_DATA EXTRACT_.
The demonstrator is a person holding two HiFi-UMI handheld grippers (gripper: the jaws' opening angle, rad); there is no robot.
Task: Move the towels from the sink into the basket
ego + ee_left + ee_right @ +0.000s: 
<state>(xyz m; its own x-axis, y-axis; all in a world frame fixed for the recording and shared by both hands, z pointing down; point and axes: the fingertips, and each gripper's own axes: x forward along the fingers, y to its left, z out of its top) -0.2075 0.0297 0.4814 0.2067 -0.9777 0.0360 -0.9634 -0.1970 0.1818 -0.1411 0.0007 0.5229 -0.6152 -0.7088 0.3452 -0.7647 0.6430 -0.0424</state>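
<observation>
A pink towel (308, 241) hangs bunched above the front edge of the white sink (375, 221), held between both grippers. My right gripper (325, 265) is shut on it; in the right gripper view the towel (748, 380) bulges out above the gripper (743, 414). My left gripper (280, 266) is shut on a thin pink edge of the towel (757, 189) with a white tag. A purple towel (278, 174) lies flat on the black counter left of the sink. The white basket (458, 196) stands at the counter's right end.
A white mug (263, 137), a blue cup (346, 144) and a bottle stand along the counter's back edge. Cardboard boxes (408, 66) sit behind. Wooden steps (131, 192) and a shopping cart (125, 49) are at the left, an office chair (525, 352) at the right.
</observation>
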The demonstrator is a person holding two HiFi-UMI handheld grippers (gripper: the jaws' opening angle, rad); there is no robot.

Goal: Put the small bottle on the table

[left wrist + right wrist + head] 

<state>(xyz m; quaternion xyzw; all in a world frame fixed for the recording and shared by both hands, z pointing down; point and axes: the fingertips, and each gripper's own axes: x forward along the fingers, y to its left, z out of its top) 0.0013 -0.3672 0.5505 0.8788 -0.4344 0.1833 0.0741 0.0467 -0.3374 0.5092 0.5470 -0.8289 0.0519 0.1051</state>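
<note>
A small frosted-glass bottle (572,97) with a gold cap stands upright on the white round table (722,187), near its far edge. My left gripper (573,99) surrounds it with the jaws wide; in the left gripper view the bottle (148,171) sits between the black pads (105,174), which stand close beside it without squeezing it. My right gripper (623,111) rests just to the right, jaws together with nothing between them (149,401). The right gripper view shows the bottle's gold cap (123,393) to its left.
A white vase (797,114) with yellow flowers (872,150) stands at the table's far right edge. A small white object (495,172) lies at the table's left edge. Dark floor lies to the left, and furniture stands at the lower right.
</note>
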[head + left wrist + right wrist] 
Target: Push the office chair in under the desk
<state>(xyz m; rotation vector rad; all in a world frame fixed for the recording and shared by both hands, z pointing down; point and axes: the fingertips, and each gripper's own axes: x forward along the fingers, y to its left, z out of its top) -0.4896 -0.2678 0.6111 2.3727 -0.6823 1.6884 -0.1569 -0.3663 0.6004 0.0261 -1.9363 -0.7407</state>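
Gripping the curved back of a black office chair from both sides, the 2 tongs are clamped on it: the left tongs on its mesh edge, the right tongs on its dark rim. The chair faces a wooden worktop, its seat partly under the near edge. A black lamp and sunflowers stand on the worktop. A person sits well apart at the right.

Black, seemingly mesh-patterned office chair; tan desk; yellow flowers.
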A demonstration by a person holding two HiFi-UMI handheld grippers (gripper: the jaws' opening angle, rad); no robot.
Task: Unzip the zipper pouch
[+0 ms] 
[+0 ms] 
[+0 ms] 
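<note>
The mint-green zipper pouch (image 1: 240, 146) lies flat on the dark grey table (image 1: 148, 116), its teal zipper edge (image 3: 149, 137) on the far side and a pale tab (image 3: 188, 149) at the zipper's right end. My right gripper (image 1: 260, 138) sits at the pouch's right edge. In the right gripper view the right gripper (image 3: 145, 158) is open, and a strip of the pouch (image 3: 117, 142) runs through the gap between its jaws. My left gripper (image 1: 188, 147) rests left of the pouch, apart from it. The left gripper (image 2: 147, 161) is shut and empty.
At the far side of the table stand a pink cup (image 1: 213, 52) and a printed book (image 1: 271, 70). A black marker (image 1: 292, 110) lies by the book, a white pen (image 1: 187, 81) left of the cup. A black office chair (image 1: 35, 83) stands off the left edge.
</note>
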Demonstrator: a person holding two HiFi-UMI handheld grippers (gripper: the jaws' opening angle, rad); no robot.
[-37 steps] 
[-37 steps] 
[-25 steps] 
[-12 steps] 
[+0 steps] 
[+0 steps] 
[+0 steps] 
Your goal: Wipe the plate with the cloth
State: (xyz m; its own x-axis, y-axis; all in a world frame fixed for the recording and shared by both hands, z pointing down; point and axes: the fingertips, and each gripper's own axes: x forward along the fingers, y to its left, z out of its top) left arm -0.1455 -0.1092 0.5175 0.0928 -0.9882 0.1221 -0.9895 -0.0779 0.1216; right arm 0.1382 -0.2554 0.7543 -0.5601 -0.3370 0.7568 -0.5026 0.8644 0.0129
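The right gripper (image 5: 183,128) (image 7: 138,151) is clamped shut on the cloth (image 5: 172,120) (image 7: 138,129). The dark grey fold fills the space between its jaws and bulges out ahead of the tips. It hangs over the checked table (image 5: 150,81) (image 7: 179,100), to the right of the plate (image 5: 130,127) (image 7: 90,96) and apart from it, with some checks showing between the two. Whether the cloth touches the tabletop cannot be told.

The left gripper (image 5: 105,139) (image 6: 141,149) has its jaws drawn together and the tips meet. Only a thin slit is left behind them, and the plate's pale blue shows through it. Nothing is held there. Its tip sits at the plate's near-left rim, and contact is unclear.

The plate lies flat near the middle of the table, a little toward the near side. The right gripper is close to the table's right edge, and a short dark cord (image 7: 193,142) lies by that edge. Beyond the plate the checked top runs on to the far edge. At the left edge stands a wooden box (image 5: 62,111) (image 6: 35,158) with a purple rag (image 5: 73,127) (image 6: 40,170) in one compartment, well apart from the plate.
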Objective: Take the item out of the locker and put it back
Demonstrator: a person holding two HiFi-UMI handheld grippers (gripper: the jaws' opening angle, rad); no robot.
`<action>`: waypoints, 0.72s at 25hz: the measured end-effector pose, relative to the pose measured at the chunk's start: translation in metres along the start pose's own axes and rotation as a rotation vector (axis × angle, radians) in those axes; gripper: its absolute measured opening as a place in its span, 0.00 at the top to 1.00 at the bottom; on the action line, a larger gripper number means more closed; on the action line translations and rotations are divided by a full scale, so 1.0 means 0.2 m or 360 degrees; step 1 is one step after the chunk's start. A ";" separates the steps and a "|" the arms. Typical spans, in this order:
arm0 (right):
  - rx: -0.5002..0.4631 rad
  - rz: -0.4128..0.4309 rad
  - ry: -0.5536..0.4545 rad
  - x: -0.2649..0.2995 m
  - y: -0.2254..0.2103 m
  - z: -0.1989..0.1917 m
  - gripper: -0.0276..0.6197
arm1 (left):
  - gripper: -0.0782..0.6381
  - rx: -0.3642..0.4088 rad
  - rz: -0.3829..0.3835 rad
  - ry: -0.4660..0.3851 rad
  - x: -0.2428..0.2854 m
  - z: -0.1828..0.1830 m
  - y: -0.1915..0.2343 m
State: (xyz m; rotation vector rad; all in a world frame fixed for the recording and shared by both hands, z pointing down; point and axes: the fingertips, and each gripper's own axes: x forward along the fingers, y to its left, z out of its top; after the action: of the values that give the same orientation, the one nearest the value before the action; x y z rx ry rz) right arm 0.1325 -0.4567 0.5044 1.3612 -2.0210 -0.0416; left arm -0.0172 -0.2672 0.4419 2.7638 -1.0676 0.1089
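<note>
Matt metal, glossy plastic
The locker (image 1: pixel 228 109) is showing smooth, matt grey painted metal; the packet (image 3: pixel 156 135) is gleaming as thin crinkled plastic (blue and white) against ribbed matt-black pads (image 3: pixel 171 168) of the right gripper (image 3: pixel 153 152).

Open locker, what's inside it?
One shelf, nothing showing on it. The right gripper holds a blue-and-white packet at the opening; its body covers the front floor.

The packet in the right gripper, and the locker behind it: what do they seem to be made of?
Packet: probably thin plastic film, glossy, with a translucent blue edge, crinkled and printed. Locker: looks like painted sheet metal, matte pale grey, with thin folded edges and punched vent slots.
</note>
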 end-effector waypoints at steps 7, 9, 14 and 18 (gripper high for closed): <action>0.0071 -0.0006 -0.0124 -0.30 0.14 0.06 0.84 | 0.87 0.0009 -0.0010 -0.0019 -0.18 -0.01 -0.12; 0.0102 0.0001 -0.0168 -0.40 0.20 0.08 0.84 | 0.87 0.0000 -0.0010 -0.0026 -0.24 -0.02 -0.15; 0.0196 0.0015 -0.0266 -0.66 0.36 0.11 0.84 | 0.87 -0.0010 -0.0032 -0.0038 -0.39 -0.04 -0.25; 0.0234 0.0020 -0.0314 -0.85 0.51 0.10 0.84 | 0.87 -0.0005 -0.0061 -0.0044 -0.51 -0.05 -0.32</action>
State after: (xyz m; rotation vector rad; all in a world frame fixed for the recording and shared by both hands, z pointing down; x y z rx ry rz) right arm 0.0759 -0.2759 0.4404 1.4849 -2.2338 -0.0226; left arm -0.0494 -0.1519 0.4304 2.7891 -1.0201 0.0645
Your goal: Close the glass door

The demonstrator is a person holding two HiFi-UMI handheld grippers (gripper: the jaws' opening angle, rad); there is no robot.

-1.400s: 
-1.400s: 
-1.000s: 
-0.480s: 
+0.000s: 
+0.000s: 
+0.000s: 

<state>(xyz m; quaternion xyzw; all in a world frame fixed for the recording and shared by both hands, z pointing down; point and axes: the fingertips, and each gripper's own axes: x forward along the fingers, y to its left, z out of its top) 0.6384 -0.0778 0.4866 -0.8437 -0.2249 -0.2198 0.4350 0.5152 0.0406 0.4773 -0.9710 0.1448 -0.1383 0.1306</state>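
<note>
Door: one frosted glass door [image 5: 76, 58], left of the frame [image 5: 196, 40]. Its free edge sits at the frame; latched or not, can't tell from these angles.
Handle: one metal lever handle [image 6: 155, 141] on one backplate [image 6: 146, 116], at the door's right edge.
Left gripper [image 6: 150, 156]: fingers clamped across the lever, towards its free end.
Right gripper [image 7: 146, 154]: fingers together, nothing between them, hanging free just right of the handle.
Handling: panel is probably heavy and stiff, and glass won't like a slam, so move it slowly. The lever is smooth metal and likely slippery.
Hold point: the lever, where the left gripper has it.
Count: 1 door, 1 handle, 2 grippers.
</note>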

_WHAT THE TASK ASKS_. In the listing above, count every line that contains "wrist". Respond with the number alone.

_WORKED SOLUTION_. 2